Parallel Sort and Merge Join - Watch out for Unpredictability in Performance

When SQL Server sorts or does merge join in parallel the query performance highly depends on other concurrent CPU intensive activities taking place on the server.

In the below example you will see that when we execute a query with MAXDOP 0 it completes in less than a second. When we have a CPU intensive query executing over a CPU core, the above query with MAXDOP 0 takes 42 seconds. In reality it need not just be 42 seconds, it could be many minutes or hours depending on data volume. Also possible solutions are discussed in webcast 3.

Enough explanation, let’s see a real world example.

Let’s execute the query with MAXDOP 0:

The reason I am using convert is to trick the optimizer to grant additional memory. The memory estimated by the optimizer without convert is not enough to perform an in-memory sort. The sort spills to tempdb without the convert leading to non optimal performance. You can learn more about this from my webcasts or watching my SQL Bits V session at http://go.microsoft.com/?linkid=9712350 or reading the MSSQL Tip based on our webcast, http://www.mssqltips.com/tip.asp?tip=1955 (written by Matteo Lorini).

set statistics time on

go

--Example provided by www.sqlworkshops.com

declare @order_date datetime, @order_status int, @order_id int, @order_description varchar(4000)

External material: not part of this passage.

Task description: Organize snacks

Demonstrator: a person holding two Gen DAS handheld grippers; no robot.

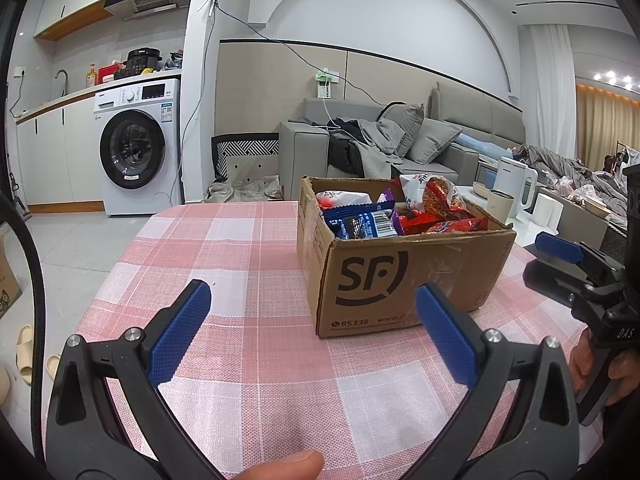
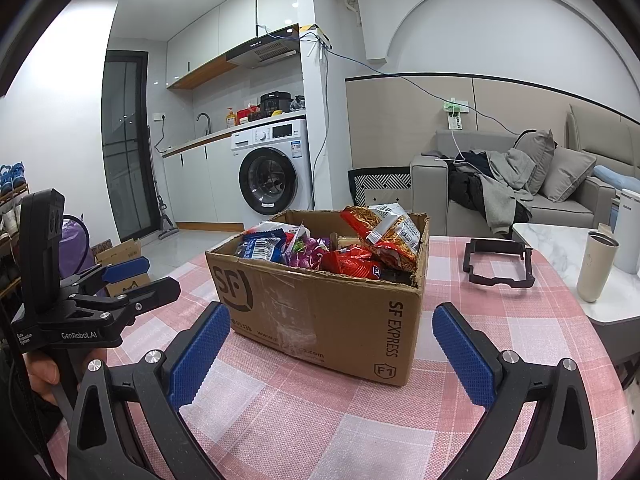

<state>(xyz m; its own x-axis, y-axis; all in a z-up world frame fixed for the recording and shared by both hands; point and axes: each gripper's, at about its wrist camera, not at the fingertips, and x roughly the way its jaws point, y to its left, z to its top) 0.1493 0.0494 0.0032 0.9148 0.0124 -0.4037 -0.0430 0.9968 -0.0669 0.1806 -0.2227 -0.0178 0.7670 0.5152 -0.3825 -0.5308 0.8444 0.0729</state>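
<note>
A brown SF Express cardboard box (image 1: 404, 276) (image 2: 320, 312) stands on the pink checked tablecloth (image 1: 248, 248) (image 2: 304, 412). It is full of snack packets: blue ones (image 1: 360, 222) (image 2: 260, 246), red ones (image 1: 444, 200) (image 2: 352, 262) and a tall red-and-white one (image 2: 384, 236). My left gripper (image 1: 314, 330) is open and empty, in front of the box's left corner. My right gripper (image 2: 332, 354) is open and empty, in front of the box. Each gripper shows in the other's view, the right (image 1: 560, 256) and the left (image 2: 132, 276).
A black rectangular frame (image 2: 500, 262) lies on the cloth right of the box. A cream tumbler (image 2: 598, 266) and a white kettle (image 1: 516, 186) stand on a marble side table (image 2: 560, 248). A sofa (image 1: 400, 144) and a washing machine (image 1: 136, 148) are behind.
</note>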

select @order_date = order_date, @order_status = order_status, @order_id = order_id, @order_description = convert(varchar(4000), order_description) from Orders

where order_date between '2005-01-01' and '2005-06-30'

order by order_id

option (maxdop 0)

go

--Query takes less than a second

  

Now let’s execute a CPU intensive query over another session:

--Example provided by www.sqlworkshops.com

--Execute this CPU intensive query on a different session

declare @i int

while 1=1

select @i = count(*) from sys.objects option (maxdop 1)

go

   

Now let’s execute the above query with MAXDOP 0:

--Example provided by www.sqlworkshops.com

declare @order_date datetime, @order_status int, @order_id int, @order_description varchar(4000)

select @order_date = order_date, @order_status = order_status, @order_id = order_id, @order_description = convert(varchar(4000), order_description)

from Orders

where order_date between '2005-01-01' and '2005-06-30'

order by order_id

option (maxdop 0)

go

--Query takes about 42 second

--How many seconds did it take on your server ?

  

The reason for the performance issue is the way SQL Server implements merging or order preserving exchanges and SQL Server’s CPU/thread scheduling architecture.

You can see our ‘Gather Streams’ has ‘Order By’, the sorted output of the parallel thread has to be merged by ‘Gather Streams’ maintaining the sorted order.

   

Every parallel thread supplies a page of sorted rows (packet) and the ‘Gather Streams’ merges these pages. Once ‘Gather Streams’ runs out of rows from a thread it waits for the next page of sorted rows from that thread. If that thread (which has to supply the next page of sorted rows) is executing on a CPU core that is busy executing a CPU intensive query, then the thread has to wait up to 4ms to supply the next page of sorted rows.

Duration depends on how many CPU cores you have, with more cores, each thread sorts less rows.

4ms is the scheduling quantum in SQL Server. Refer to the article www.sqlworkshops.com/cpupressure

I wrote a while ago and the webcasts for additional details.

   

Some of you might think well in that case I will not execute queries in parallel, will set MAXDOP to 1. There are cases where you have to use all the CPU cores (return on investment (ROI), Maximizing your existing hardware CPU, memory and disk); you cannot tell your customers ‘well everyone has to wait while I execute this report using 1 CPU core keeping the rest of the CPU cores idle for the next hour’. You have to find creative ways to resolve these issues. One way to solve the issue and bring back query performance predictability is to partition the workload; I discuss this in my webcast (www.sqlworkshops.com/webcasts).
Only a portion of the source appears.